I got suckered in by the description: "This spice blend is truly magical--and one of my most sought-after secrets...this stuff is powdered umami in a jar...sprinkle some of this flavorful dust on anything you cook, and bask in the admiring gaze of your dinner guests."

How do you not make that?

I should have saved my mushrooms for risotto.

It's a mushroomy powder. I don't know what else to say about it. Here's the thing. I don't think mushroom is a great flavor for "anything you cook." I certainly didn't love it on tuna.

Also, during the blitz, my kitchen filled with airborn mushroom particulate. Nugget and I could not stop sneezing. Pretty sure it's lodged in my lungs like asbestos now. Should have been more delicious for all that.

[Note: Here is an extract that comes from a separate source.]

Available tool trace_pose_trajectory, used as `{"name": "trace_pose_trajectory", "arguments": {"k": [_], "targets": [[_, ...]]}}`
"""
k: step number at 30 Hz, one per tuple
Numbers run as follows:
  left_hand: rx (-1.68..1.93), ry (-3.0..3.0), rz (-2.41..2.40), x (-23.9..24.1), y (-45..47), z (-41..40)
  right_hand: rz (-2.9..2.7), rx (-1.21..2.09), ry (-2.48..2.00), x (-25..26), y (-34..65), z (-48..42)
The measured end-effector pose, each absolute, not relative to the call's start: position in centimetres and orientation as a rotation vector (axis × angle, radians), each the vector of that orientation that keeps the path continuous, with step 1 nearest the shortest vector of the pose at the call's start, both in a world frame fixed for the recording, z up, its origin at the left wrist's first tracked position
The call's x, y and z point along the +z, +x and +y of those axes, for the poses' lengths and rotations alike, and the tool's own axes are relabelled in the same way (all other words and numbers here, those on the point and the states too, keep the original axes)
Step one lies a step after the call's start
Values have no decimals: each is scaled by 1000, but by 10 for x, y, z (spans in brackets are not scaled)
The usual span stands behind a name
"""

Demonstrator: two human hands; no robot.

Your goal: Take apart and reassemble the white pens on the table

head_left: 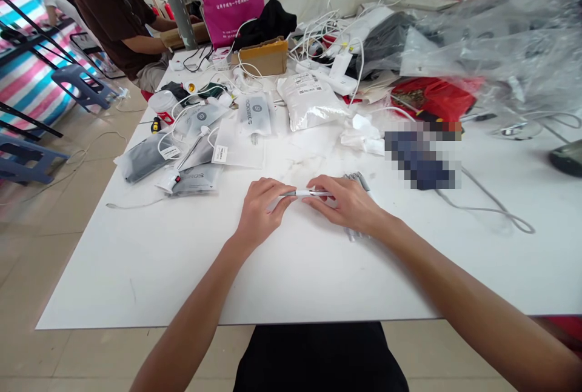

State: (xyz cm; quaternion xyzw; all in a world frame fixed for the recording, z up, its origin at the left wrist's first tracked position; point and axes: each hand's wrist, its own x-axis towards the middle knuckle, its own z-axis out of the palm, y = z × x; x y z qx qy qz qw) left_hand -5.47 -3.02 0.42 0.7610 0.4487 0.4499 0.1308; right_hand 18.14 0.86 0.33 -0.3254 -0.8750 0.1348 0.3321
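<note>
Here, a slim white-and-silver pen-shaped rod [302, 193] is held crosswise over the smooth white tabletop [282, 283], its left end pinched between thumb and fingers of the left hand [264, 207], its right end likewise clamped in the right hand [342, 200]. Around the right wrist lie thin silvery rods [363, 181]; farther back sit frosted plastic pouches [254, 116] and a puffy white plastic parcel [313, 104].

There were two bare hands [261, 210], one held pen [304, 193], two blue stools [75, 75], one magenta bag [230, 7], one cardboard box [273, 59] and two other people [102, 10]
</note>
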Motion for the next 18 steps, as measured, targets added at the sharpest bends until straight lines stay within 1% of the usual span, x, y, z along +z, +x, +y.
{"name": "trace_pose_trajectory", "arguments": {"k": [7, 10, 15, 18], "targets": [[1315, 2161, 1350, 5, -54, -31, -2289, 364, -850, 4, 181, 8], [1324, 2088, 1366, 8, -54, -32, -2258, 319, -821, 5, 181, 9], [1300, 1710, 1486, 16, -57, -32, -2172, 298, -825, 7, 181, 12], [1305, 1545, 1377, 21, -58, -31, -2134, 401, -836, 11, 182, 10]]}}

I have an entire mason jar full of this stuff now, and I don't honestly know what to do with it. She recommends sprinkling it on kale chips. I guess that could be okay.

Conclusion: Just okay
That purple sweet potato was bomb, though.
Now, as for that tuna. I cooked this according to her timing. It was gray all the way through. The oil was not infused with Magic Mushroom Powder in any delicious way. She says that the leftovers, stored in the braising liquid, will keep for a week. I tried to put some on a salad today for lunch, took one bite, and dumped it. Apparently, tuna gets reeeeeeal fishy when it's sitting in your fridge.

Conclusion: The price point tips this from Just Okay to Dislike.